Cantil also played with Shpongle during two sold out shows around Halloween — the first at the Hammerstein Ball Room in New York and the second at the Fox Theater in San Francisco the next night.
No plan B
Eventually Cantil wants to bring his music back home, but he’s not sure about what reception it might have. Friends and family are still not quite sure what to make of it, same as they were four years ago, he said.
“I’ve been waiting for there to be a market for dubstep and electronic music up there,” he said. “I know that it is developing but I know that one day there will maybe be a place for me up there again whether it be on the Peninsula or in Anchorage.”
Music has been Cantil’s full time job for the last two years — through richer and poorer.
“There has definitely been times where I have been really, really broke and other times when there is so much work that I can’t even stop to think about anything else,” he said. “It is a real up and down business. It is a lot of hustling and being in the right place at the right time and stuff like that.”

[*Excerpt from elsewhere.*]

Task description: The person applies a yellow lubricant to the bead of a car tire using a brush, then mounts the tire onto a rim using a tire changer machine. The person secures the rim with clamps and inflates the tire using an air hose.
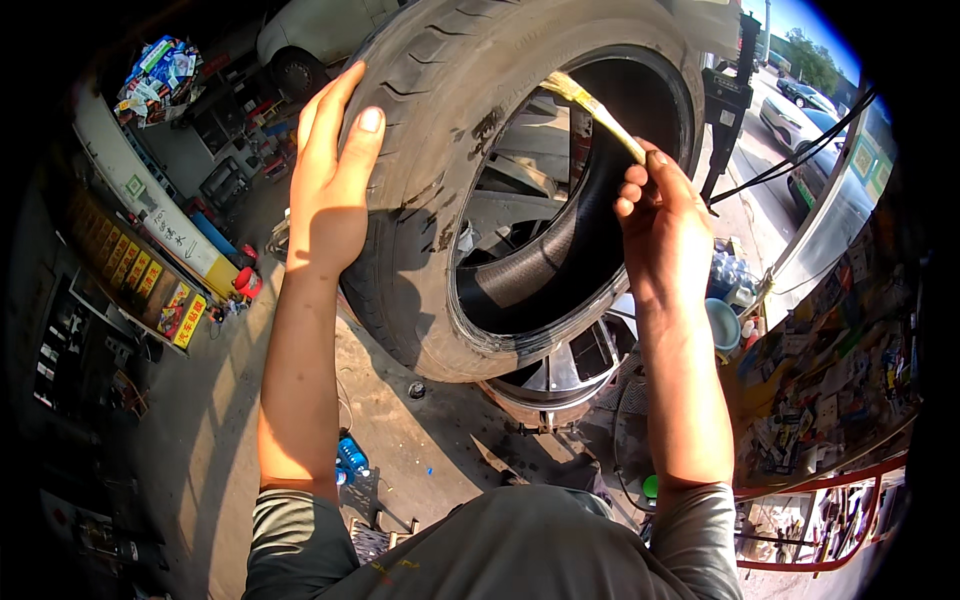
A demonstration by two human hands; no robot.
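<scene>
Grey sleeves (298,530) cover our upper arms. Our left hand (332,190) lies open along the tyre (425,185), thumb apart, gripping nothing; our right hand (668,225) pinches the brush (600,112), bristles by the tyre's opening. The tyre leans above a metal wheel (572,368). Farther off, we see cars (797,125) outside.

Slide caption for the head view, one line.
Left hand at a black, ring-shaped rubber tyre; right hand holding a slim, pale-handled brush at the tyre's opening.
</scene>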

He knows not to make plans too far out and he rarely likes to have a plan B.
“I’ve failed a lot along the way ... but you’ve got to keep going forward,” he said. “Sometimes you are going to be really hungry like I have been in the last couple years. And other times you are going to be on stage in front of 20,000 people and those are the moments — the quick moments when all that defiance to defeat is really worth it.”
Over the years, he said he’s learned to recognize and internalize the things he’s good at — lead with one’s strengths, as they say.
“On the flip side you have to know what you’re bad at, too,” he said. “You have to be ready to take risks ... and the secret with a lot of the people that are doing what they wanted to do was that they took the right risks.”